**Assignment:** Would you please copy each line of the listing that mentions "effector"?
*** Opening Information shown ***
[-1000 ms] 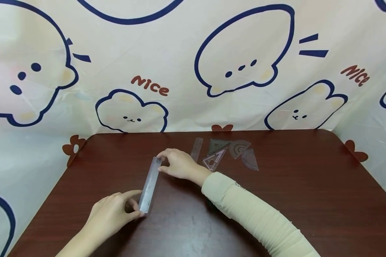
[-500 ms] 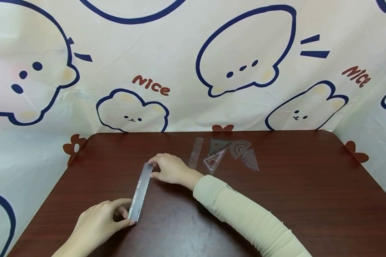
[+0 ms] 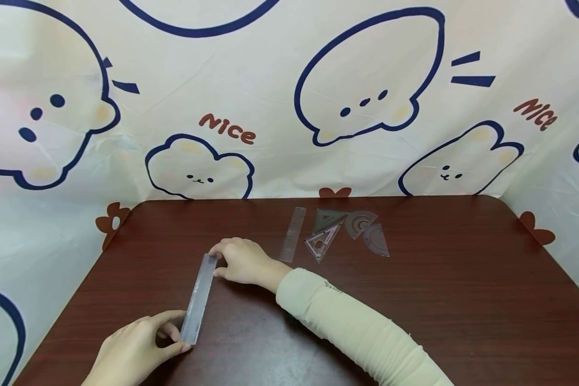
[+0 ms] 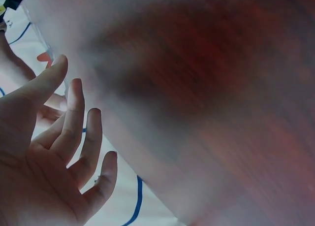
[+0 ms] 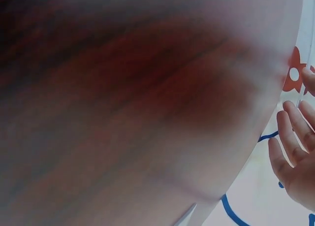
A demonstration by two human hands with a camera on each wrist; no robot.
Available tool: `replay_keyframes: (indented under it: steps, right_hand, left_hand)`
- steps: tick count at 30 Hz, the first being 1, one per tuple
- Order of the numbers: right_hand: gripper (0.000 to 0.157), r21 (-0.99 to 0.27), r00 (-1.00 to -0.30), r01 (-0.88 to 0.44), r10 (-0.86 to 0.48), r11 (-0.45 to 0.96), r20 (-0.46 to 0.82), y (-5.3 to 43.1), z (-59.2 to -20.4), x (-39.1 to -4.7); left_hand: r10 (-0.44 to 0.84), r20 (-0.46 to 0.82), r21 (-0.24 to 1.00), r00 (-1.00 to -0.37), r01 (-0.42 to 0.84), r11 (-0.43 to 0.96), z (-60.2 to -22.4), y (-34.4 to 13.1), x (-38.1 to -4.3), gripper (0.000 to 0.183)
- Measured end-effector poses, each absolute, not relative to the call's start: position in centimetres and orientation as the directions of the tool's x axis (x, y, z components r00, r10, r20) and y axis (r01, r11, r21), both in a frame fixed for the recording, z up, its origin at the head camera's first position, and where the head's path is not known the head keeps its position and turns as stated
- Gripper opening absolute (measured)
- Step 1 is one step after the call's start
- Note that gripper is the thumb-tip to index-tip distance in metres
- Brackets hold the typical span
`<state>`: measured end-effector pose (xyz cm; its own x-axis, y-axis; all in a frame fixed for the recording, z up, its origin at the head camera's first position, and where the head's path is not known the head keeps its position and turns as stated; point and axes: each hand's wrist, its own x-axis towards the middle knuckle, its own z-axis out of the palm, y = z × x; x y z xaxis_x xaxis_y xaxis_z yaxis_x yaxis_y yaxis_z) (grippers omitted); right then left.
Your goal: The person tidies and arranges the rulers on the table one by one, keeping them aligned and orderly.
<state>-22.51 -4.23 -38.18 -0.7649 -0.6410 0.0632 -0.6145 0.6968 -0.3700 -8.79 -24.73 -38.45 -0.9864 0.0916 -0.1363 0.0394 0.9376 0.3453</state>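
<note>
A clear straight ruler [image 3: 199, 300] stands at a slant over the left part of the table in the head view. My left hand [image 3: 132, 343] pinches its near end between thumb and fingers. At the far end my right hand [image 3: 245, 262] grips it the same way. The left wrist view shows the left hand [image 4: 54, 152] from the palm side, with the ruler hardly visible there. Only part of the right hand [image 5: 298, 157] appears at the right edge of the right wrist view.
Farther back on the brown table [image 3: 415, 300] lie a second clear ruler [image 3: 293, 234], a greenish set square [image 3: 324, 219], a pinkish set square [image 3: 322, 242] and two protractors [image 3: 361, 222], the lower protractor [image 3: 376, 240] being purplish. A patterned cloth [image 3: 280, 107] hangs behind the table.
Both hands have moved left and toward the near edge together with the ruler. More of the second ruler at the back shows now. The other drawing tools have stayed put.
</note>
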Motion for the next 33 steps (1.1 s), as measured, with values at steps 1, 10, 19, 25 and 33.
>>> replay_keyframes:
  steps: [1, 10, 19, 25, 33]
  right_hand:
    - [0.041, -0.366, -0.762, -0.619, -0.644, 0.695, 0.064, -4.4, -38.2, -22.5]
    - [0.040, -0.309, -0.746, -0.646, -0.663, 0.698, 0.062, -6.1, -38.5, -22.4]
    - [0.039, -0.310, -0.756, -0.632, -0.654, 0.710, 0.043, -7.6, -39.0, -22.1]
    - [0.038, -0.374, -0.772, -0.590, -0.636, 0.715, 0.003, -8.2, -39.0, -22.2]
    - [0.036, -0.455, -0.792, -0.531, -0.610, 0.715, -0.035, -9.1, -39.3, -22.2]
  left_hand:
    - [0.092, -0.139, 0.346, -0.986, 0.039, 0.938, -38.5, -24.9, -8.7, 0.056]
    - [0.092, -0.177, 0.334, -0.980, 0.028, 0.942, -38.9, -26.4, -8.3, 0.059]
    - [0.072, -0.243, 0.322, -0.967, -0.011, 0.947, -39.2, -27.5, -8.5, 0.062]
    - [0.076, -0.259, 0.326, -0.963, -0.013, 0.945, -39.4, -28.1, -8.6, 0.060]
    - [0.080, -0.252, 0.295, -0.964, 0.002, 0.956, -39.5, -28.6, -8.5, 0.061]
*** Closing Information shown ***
**Result of this exercise:**
- Measured end-effector poses, each absolute, not relative to the call's start: position in centimetres and orientation as the directions of the tool's x axis (x, y, z components r00, r10, r20) and y axis (r01, r11, r21), both in a frame fixed for the recording, z up, its origin at the head camera's first position, and where the head's path is not known the head keeps its position and turns as stated
`<state>`: measured end-effector pose (xyz cm; its own x-axis, y-axis; all in a frame fixed for the recording, z up, its origin at the head camera's first position, and where the head's path is not known the head keeps its position and turns as stated; point and axes: each hand's wrist, its own x-axis towards the middle knuckle, its own z-axis out of the palm, y = z × x; x y z xaxis_x xaxis_y xaxis_z yaxis_x yaxis_y yaxis_z) (grippers omitted); right then left.

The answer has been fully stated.